Однажды, возвращаясь с такой молитвы, я заметил: в одной из аллей, ведущих к дому, мелькнула вдруг, отделенная от меня одной зеленой галереей, женская фигура белая, как камень, и облитая лунным светом. На мгновение меня охватило такое чувство, как будто моя прекрасная мраморная женщина сжалилась надо мной и ожила и пошла за мной… И душу мне оковал безотчетный страх, сердце трепетало, словно готовое разорваться, – и вместо того чтобы…

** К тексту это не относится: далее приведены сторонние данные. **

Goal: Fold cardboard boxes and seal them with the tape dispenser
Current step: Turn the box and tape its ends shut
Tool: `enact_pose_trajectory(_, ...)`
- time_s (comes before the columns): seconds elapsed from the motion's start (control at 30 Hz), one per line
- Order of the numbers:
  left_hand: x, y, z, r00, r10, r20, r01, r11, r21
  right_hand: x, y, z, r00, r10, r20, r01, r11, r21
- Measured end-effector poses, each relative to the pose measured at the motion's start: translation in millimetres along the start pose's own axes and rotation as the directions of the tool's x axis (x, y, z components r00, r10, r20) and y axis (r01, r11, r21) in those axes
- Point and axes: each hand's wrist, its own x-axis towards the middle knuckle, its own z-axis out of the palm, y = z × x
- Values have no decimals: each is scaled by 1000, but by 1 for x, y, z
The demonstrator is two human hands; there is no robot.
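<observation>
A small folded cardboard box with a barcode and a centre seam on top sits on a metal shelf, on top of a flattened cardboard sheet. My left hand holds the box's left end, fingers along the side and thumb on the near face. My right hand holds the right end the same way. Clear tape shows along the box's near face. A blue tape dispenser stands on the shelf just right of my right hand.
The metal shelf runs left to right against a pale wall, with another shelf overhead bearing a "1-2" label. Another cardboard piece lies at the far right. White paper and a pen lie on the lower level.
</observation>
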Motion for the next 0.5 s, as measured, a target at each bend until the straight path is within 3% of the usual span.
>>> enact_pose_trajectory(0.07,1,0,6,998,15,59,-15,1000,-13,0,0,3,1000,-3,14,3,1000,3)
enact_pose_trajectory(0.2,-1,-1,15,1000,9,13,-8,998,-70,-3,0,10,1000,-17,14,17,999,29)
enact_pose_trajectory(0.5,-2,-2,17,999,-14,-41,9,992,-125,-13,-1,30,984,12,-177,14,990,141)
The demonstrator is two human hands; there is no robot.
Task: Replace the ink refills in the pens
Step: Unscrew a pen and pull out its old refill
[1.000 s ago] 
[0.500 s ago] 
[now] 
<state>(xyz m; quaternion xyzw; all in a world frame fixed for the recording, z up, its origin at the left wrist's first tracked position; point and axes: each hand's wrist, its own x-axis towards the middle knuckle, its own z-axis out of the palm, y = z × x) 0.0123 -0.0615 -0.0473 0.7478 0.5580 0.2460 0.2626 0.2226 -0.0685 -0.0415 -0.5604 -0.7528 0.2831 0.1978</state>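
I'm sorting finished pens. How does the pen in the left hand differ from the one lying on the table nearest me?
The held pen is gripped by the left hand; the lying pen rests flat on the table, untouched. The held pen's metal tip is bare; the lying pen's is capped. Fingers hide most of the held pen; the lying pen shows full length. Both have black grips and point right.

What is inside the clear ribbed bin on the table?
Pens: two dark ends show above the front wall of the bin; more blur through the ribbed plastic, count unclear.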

Ну, да ведь я дилетант. И как всегда, я застрял на втором стихе… Нет, я не застрял, наоборот,– я побежал так быстро, как только хватило моих сил.

* * *

Вот случайность! У еврея, торговца фотографиями, оказывается как раз снимок с моего идеала! Небольшой листок – «Венера с зеркалом» Тициана… Что это за женщина! Я напишу стихотворение. Нет! Я возьму листок и подпишу под ним: «Венера в мехах».

Ты зябнешь,– ты, сама зажигающая пламя! Закутайся же в свои деспотические меха,– кому они и приличествуют, если не тебе, жестокая богиня красоты и любви!..

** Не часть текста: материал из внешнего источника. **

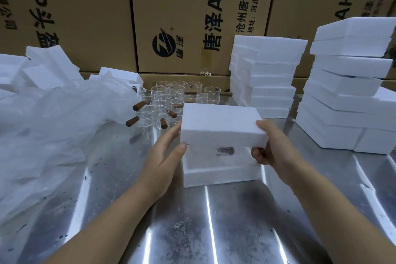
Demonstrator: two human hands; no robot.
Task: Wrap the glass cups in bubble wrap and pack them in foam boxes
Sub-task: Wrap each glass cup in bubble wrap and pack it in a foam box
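Hands, left (166, 156) and right (273, 148), grip foam lid (220, 122) over foam box (220, 174).

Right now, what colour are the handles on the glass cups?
Brown, wood-like. The head view shows the handles best, on the glass cups.
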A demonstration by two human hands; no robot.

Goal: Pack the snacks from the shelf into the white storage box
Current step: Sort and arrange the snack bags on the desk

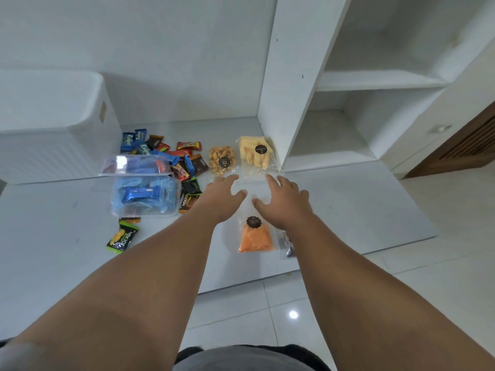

И через некоторое время я прибавил к подписи несколько стихов из Гете, которые я недавно нашел в его Паралипомене к Фаусту.

«Амуру!
Обманчивые крылышки
и стрелы – не стрелы, а когти,
и скрытые рожки под венком.
Сомненья нет: как все боги Греции, и он лишь –
замаскированный черт».

Затем я поставил гравюру пред собой на стол, оперев ее о книгу, и принялся рассматривать ее.

Холодное кокетство прекрасной женщины, с которым она драпирует свою красоту темными собольими мехами, строгость, жестокость, лежащая в дивных чертах мраморного лица, меня чаруют и внушают мне в то же время ужас.

Я снова берусь за перо, и вот что ложится на бумагу: «Любить, быть любимым – какое счастье! И все же как бледнеет его яркий восход перед полным муки блаженством – боготворить женщину, которая делает нас своей игрушкой, быть рабом прекрасной тиранки, безжалостно топчущей нас ногами. Даже Самсон – этот великан – отдался еще раз в руки Далилы, изменившей ему, и она еще раз предала его, и филистимляне связали его на ее глазах и выкололи ему глаза, остававшиеся до последнего мгновения отуманенными яростью и любовью, прикованными к прекрасной изменнице».